C.A. No. WC99-0460
June 26, 2002
Before this Court is the Narragansett Indian Tribe's Objection and Motion to Quash Defendants' Notice of Deposition and Deposition Subpoena Duces Tecum. Defendants filed the subpoenas on the Keeper of Records of the Tribe and are seeking minutes and agendas of the Tribal Assembly and Tribal Council of the Narragansett Indian Tribe for the Calendar Year 1999.
This case for libel and slander arises out of a written report allegedly authored by the defendants. At the time of the report, all of the named defendants, except Defendant McCaw, were members of the Narragansett Indian Tribe (Tribe). McCaw served as the Tribe's Housing Committee's executive director.
In early 1990, the Tribe applied for a federal grant through the Department of Housing and Urban Development (HUD) in order to construct fifty (50) low to moderate income housing units. Plaintiff Stanton was a member of the housing authority formed by the Tribe in order to oversee the construction of these units. Stanton, along with Mr. Thomas, was also elected member of the Tribal Council.
In January 1999, the Inspector General of HUD issued an audit report concerning the housing project. The basic finding of the report focused on the failure of the relevant tribal authorities to produce any housing under the grant program. In response to this report the Tribe's Housing Committee conducted its own internal hearings regarding the Inspector General's classification of the project as a failure. Defendants, as members of the Housing Committee, interviewed various tribal officials, including the plaintiffs, from April 7, 1999 to June 17, 1999.
On July 17, 1999, based upon the interviews it had conducted, the Housing Committee issued a report. Plaintiffs claim that this report contained libelous statements and initiated the current action.
On March 11, 2002, the defendant served and filed a subpoena duces tecum on the Keeper of Records of the Tribe. The subpoena sought minutes and agendas of the Tribal Assembly and Tribal Council for the Calendar Year 1999. While many of the parties to this action are members of the Tribe, the Tribe itself is not a party to this action. The Tribe filed an objection and motion to quash the subpoena on the grounds of the Tribe's Sovereign Immunity on March 25, 2002. In addition, the Tribe claims that this court has no jurisdiction over the internal affairs of the tribe.
The Supreme Court of the United States has classified Indian tribes as "domestic dependent nations that exercise inherent sovereign immunity over their members and territories." Oklahoma Tax Comm'n v. Citizen Band Potawatomi Indian Tribe of Oklahoma, 498 U.S. 505 (1991); see also Cherokee Nation v. Georgia, 5 Pet. 1, 17, 8 L.Ed. 25 (1831). As such, absent a clear waiver by the tribe or an Act of Congress, a suit against an Indian tribe is barred by the tribe's sovereign immunity. Id. The Narragansett Indian Tribe retains this immunity from uncontested suits, and Congress has not waived the Tribe's immunity.

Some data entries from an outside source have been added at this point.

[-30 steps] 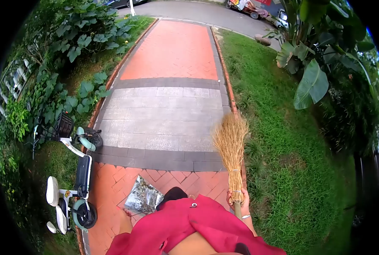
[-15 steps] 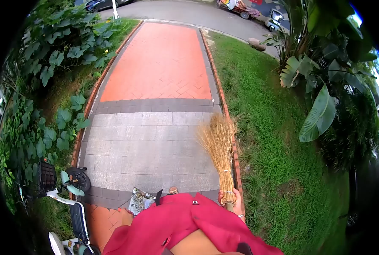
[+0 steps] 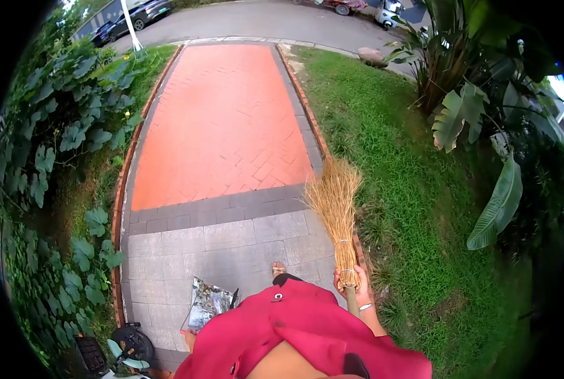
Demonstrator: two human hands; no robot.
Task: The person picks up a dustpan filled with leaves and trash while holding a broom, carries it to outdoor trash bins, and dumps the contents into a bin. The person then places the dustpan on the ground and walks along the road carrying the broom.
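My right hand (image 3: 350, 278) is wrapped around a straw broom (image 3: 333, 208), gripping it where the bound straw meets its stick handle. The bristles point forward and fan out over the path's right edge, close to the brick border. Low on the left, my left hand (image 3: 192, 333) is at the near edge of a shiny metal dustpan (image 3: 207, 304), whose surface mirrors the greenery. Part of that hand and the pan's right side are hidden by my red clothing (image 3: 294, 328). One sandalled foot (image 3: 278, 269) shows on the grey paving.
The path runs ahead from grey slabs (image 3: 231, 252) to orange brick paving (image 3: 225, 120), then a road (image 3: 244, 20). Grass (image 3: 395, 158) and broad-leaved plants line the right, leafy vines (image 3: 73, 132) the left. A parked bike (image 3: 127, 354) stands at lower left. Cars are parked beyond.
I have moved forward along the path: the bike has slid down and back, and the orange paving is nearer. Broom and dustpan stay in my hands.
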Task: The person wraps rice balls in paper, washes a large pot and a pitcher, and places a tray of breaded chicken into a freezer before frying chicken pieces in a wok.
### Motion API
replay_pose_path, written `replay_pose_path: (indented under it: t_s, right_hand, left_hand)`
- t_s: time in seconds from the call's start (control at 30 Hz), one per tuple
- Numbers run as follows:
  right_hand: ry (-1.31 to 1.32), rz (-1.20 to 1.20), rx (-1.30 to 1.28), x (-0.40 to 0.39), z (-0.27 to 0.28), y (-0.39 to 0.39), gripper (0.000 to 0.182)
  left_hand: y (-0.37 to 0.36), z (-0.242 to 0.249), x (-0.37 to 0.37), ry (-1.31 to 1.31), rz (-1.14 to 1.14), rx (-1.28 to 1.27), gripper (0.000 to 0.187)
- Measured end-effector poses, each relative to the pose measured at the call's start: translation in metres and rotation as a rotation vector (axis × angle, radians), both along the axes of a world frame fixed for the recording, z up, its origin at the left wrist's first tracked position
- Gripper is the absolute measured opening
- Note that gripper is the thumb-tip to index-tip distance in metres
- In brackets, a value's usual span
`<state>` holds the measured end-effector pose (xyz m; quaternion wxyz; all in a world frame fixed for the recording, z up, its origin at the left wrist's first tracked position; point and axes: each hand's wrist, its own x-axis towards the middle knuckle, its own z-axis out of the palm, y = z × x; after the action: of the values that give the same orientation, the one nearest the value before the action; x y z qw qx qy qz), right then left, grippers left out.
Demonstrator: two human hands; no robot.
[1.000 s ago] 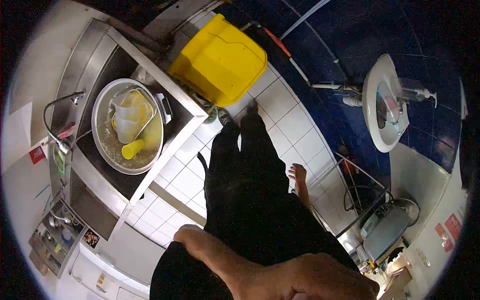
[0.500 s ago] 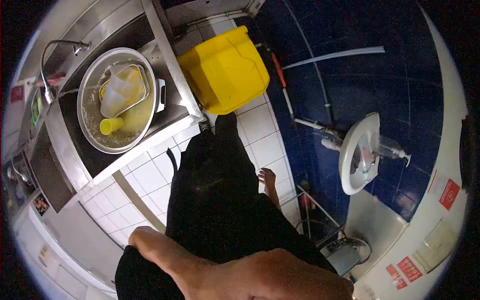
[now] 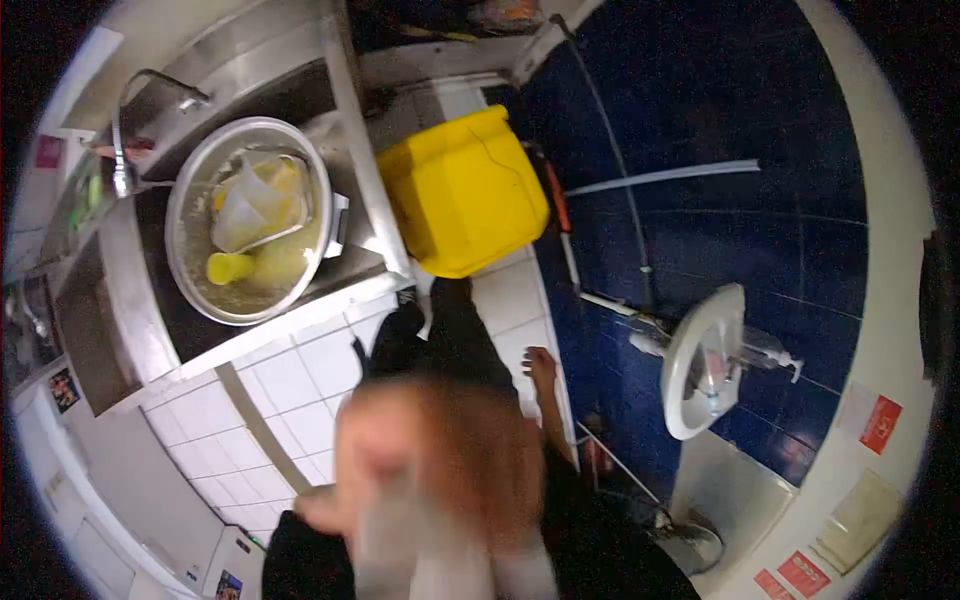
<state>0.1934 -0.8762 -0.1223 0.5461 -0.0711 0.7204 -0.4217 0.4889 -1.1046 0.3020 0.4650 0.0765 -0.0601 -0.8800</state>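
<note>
My left hand (image 3: 440,450) is a large smeared shape close to the camera, in front of my dark clothing (image 3: 400,345). A whitish blurred patch (image 3: 400,535) overlaps its lower part, and I cannot tell whether the fingers hold it. My right hand (image 3: 540,368) hangs low at my side over the floor, its fingers slightly curled and apart, with nothing in them. In the steel sink at the left sits a round metal basin (image 3: 178,250) of cloudy water. A yellow cup (image 3: 230,268) and a translucent container (image 3: 255,205) lie in it.
A curved faucet (image 3: 122,150) reaches over the steel sink (image 3: 375,215). Beyond my feet stands a yellow bin (image 3: 470,200). On the right, a white washbasin (image 3: 690,375) with a pump bottle (image 3: 768,352) juts from the blue tiled wall (image 3: 720,235). White tiles (image 3: 290,365) cover the floor.
My left arm, earlier stretched across the bottom of the view, has shifted so the hand blurs in front of my clothing. The scene has moved slightly down. My right hand still hangs.
</note>
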Motion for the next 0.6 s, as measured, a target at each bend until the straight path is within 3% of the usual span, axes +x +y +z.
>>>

In United States v. James, 980 F.2d 1314 (9th Cir. 1992), the court found that a non-party tribal official is not subject to a subpoena with respect to tribal records. In James, the defendant, a tribal member, served a subpoena duces tecum on the Director of the Tribe's Department of Social Services seeking records regarding an alleged rape victim's alcohol and drug treatment. The 9th Circuit stated that "[i]t is clear that Indian tribes' immunity from suit remains intact absent express and unequivocal waiver of immunity by the tribe or abrogation of tribal immunity by Congress . . ." Id. at 1319. The Circuit upheld the tribe's claim of sovereign immunity but found that the tribe had waived the right when it voluntarily provided some of the records to the government. Id. p. 1320.
Defendants in this case claim that the Tribe also waived its sovereign rights. This alleged waiver occurred since defendants are in possession of minutes from the Tribal Assembly meetings from the relevant time frame the subpoenas seek to obtain from the Tribe. This Court does not find this fact persuasive. Mere possession by members of the Tribe of minutes of meetings does not evidence an express and unequivocal waiver of immunity by the Tribe. No evidence was presented alleging an express and unequivocal waiver by the Tribe of its sovereign immunity. In addition, there is no evidence that Congress has abrogated the Tribe's Immunity.
Therefore, the Tribe's Motion to Quash Defendants' Notice of Deposition and Deposition Subpoena Duces Tecum is granted.
Counsel shall submit the appropriate order for entry.